Бабка надолго замолчала.
— Так дальше чего? — не стерпел мужик.
— А ничего, — сказал бабка. — День простоял, а потом исчез. Из газеты писаки приезжали, интервьюировали всех подряд. А доказательств — никаких. Только одно доказательство было — не видели Витьку с той поры. Милиция всех жителей заподозрила, прислали следователя, копались, да кроме рассказов об окаменении не к чему было зацепиться.
— Не врёшь ты, бабка? — спросил мужик.
— А хошь, я тебе три зуба выбью? — парировала Поликарповна, и дальше все ехали без разговоров.
Поездка оказалась бесконечной, но всё же они, наконец, добрались до неширокой ленивой реки, которая поблескивала у берега хрупким кружевом первого льда.
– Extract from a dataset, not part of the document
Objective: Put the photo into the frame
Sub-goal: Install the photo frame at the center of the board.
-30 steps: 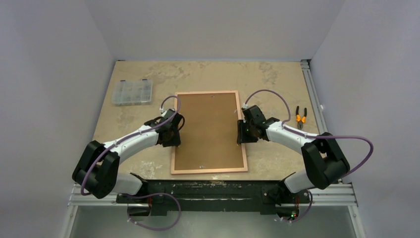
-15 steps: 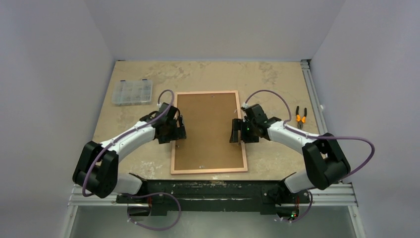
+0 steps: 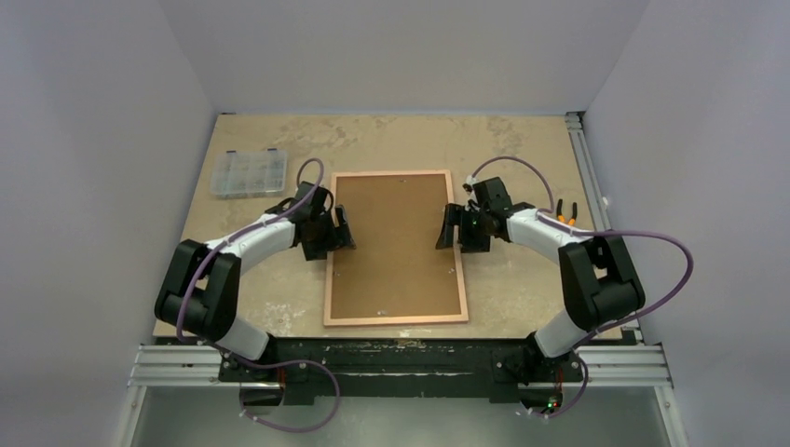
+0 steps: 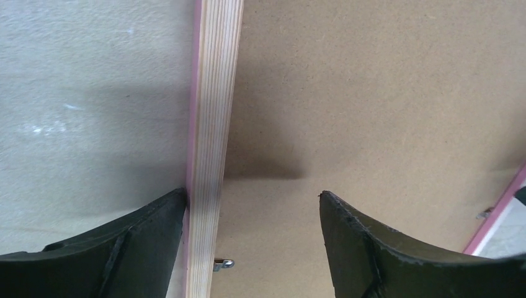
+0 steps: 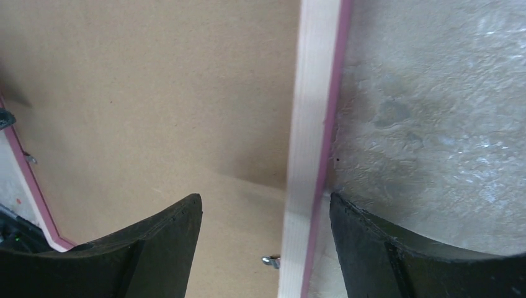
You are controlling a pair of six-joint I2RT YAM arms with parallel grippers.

Напротив избушки к крутому берегу приткнулся расхлябанный причал, и примерно такой же причал прижимался к берегу через реку. К ближнему причалу был привязан плот из толстых, обшитых досками брёвен, плот опоясывала оградка из невысоких нечастых кольев, на которые сверху, в виде перил, нашили сосновые горбыли. Прочность оградки и перил не вызывала большого доверия, что подтверждали следы ремонтов, хотя, в этом можно не сомневаться, на перила облокачивались все, кто хотел посмотреть в воду или на что-нибудь вдалеке. Под лишним давлением эта оградка наверняка прогибалась, потрескивала, поэтому все, кто боялся выпасть, на перила облокачивались осмотрительно. Но и в том можно не сомневаться, что не все облокачивались осторожно; на паромах такого типа и в таких медвежьих углах довольно большой процент пассажиров обычно находится под влиянием.